For decades “progressives” have screamed about the necessity of an impenetrable wall of separation between church and state. To hear their weeping and gnashing of teeth, a cross on a war monument or a reference to God in political discourse was one short step from a fundamentalist theocracy.
Now one of their own has suggested that the government start subsidizing the news business, which would do far more to undermine government of, by and for the people than any religious presence ever has.
Leonard Downie Jr., former executive editor of the Washington Post, joined with Columbia University communication professor Michael Schudson to argue in Columbia Journalism Review that in the midst of an explosion of advocacy journalism, it’s the government’s job to support news organizations.
“In the plurality of the American media universe, advocacy journalism is not endangered – it is growing,” the pair wrote. “What is under threat is independent reporting that provides information, investigation, analysis, and community knowledge, particularly in the coverage of local affairs. Reporting the news means telling citizens what they would not otherwise know.”
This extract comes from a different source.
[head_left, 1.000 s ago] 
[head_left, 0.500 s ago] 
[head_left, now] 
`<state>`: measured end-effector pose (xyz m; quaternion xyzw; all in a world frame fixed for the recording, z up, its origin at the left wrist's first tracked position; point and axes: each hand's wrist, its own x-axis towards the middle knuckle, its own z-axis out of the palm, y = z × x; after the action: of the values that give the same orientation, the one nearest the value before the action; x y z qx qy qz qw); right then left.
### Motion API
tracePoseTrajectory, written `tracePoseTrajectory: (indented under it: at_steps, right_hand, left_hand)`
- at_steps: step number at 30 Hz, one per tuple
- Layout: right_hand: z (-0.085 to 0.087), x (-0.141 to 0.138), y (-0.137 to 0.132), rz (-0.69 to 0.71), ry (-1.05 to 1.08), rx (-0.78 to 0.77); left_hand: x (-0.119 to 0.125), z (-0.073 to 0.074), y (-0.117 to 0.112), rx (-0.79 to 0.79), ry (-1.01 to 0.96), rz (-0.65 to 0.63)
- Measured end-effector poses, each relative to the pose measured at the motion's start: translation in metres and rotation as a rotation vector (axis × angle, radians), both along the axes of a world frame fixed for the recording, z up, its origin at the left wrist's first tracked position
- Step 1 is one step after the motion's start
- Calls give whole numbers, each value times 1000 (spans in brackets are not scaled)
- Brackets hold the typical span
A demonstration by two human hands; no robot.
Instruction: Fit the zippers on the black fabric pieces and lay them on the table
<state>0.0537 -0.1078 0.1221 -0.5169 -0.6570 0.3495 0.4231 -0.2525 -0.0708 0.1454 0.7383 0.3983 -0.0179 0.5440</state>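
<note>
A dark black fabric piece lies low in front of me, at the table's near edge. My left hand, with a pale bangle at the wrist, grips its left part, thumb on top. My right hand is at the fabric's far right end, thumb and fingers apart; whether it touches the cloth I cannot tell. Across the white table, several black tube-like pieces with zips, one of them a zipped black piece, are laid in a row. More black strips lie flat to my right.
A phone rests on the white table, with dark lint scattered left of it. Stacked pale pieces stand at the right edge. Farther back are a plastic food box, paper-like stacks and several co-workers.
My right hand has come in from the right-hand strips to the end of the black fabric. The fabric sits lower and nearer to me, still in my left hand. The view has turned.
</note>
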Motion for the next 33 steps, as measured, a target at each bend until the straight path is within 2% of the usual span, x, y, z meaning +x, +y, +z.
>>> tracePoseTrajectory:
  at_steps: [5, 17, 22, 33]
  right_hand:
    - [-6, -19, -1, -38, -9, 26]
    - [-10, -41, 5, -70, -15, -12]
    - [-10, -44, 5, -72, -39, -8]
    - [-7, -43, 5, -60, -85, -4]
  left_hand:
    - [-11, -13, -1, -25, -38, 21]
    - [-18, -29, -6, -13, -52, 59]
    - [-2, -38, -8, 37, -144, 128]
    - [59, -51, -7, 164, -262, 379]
It’s true: Big cities and tiny towns have lost venerable newspapers, and network news programs are losing viewers rapidly. But if government involves itself in promoting journalism, what’s to keep it from playing favorites?
Downie is quick to say he’s not suggesting direct subsidies for news media. Instead, he suggests that news organizations “substantially devoted to reporting on public affairs” be granted nonprofit 501(c)(3) status or low-profit Limited Liability Corporation status.
It sounds good on the surface – even like a way to further separate government from the news business.
Except that somebody has to decide who is “substantially devoted to reporting on public affairs.” Under the Obama administration, CNN and the Washington Post might be favored as a nonprofit or an LLC, but Fox News – “Let’s not pretend they’re a news network,” White House communications director Nita Dunn said recently – almost certainly would not.
And nonprofits can’t advocate for or against specific legislation.
And nonprofits can receive donations from other nonprofits and foundations – many of which are clearly advocacy groups.
There are no unbiased journalists and, as much as NPR or PBS might like to claim it, no unbiased news organizations.
The government should not subsidize the news, directly or indirectly, as it would hand politicians and bureaucrats one massive carrot and stick.